GOAL OF THE EXERCISE | In the data below, find the line containing "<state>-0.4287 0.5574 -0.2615", then set down that line and every later line up to and including the line containing "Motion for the", exactly.

SUPPLIED MATERIAL |
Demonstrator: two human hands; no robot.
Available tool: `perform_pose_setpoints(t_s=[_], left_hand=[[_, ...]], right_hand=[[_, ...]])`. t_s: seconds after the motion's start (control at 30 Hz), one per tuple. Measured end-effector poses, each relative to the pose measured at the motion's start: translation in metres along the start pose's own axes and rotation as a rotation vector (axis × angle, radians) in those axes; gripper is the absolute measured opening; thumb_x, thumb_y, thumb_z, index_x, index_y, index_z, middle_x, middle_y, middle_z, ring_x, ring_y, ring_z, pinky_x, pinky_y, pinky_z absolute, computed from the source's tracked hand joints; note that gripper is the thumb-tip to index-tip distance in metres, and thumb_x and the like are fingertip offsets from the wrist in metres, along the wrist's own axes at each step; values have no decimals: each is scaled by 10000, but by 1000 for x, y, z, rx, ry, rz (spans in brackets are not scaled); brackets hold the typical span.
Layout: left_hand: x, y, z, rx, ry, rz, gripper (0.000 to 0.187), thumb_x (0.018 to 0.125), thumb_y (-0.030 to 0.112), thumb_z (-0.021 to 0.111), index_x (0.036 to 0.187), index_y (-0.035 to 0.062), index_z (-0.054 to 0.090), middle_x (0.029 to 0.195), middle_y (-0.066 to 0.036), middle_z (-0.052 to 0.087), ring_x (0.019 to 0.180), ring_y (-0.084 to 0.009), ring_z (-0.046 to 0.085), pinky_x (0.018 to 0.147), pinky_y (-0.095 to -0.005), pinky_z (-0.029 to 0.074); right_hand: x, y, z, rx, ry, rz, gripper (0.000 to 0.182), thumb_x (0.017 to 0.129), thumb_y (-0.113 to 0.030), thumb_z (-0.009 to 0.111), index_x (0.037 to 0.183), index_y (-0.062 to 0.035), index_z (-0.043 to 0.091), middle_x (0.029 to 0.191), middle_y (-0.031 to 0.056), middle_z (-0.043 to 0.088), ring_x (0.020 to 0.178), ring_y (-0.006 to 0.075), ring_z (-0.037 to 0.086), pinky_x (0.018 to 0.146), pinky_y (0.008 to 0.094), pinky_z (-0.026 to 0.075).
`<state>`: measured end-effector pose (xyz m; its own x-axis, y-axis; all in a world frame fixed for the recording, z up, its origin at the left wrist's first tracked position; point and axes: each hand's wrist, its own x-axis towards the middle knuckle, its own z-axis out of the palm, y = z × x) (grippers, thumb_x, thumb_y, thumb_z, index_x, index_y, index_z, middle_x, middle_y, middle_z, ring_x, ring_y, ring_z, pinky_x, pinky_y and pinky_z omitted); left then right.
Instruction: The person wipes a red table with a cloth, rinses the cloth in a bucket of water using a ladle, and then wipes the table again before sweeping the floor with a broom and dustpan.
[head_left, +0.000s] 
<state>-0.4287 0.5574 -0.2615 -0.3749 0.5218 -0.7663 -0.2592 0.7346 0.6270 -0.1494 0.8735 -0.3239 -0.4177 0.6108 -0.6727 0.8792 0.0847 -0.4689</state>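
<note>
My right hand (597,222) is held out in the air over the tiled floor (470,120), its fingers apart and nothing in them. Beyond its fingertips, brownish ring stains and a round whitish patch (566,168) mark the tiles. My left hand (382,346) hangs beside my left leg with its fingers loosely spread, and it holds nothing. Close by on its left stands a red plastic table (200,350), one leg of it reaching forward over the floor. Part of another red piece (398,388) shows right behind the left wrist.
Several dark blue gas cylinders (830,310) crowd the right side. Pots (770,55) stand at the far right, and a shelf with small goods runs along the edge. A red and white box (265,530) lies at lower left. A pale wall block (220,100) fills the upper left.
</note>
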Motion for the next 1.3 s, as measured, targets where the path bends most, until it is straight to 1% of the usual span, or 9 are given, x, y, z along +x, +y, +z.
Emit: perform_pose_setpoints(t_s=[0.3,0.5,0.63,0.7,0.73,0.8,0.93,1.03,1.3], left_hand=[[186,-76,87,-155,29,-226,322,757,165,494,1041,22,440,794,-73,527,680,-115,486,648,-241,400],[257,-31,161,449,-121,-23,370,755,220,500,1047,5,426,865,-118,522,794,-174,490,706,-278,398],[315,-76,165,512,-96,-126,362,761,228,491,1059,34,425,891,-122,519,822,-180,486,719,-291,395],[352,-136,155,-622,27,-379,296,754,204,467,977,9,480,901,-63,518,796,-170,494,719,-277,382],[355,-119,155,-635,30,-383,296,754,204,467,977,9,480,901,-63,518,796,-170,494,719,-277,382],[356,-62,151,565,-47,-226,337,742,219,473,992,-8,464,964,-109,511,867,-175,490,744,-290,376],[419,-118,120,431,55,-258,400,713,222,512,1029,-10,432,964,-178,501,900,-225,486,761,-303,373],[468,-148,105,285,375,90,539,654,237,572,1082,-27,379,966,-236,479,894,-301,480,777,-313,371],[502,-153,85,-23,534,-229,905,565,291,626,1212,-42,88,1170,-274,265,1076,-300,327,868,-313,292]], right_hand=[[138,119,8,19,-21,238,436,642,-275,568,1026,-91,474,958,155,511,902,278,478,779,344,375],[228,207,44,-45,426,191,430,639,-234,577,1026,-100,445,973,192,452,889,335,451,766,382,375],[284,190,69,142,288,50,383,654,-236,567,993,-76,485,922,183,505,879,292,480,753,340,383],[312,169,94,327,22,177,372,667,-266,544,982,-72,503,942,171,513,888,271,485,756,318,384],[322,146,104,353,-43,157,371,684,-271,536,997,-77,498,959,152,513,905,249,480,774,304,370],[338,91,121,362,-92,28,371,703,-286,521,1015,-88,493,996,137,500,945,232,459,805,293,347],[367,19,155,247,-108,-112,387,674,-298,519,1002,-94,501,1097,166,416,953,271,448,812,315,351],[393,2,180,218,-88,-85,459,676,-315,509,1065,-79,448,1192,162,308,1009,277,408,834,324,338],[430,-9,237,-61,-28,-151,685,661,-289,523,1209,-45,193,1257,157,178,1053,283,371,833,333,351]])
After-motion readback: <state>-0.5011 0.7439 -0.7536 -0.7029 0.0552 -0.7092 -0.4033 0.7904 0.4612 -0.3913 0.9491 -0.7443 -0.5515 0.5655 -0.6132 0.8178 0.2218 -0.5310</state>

YOUR RESPONSE |
<state>-0.4287 0.5574 -0.2615 -0.3749 0.5218 -0.7663 -0.2592 0.7346 0.6270 -0.1494 0.8735 -0.3239 -0.4177 0.6108 -0.6727 0.8792 0.0847 -0.4689</state>
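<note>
My right hand (597,222) is held out in the air over the tiled floor (470,120), its fingers apart and nothing in them. Beyond its fingertips, brownish ring stains and a round whitish patch (566,168) mark the tiles. My left hand (382,346) hangs beside my left leg with its fingers loosely spread, and it holds nothing. Close by on its left stands a red plastic table (200,350), one leg of it reaching forward over the floor. Part of another red piece (398,388) shows right behind the left wrist.
Several dark blue gas cylinders (830,310) crowd the right side. Pots (770,55) stand at the far right, and a shelf with small goods runs along the edge. A red and white box (265,530) lies at lower left. A pale wall block (220,100) fills the upper left.
</note>
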Motion for the next 1.3 s, as measured, targets where the path bends most, until it is straight to 1% of the usual span, or 9 are given, x, y, z along +x, +y, +z.

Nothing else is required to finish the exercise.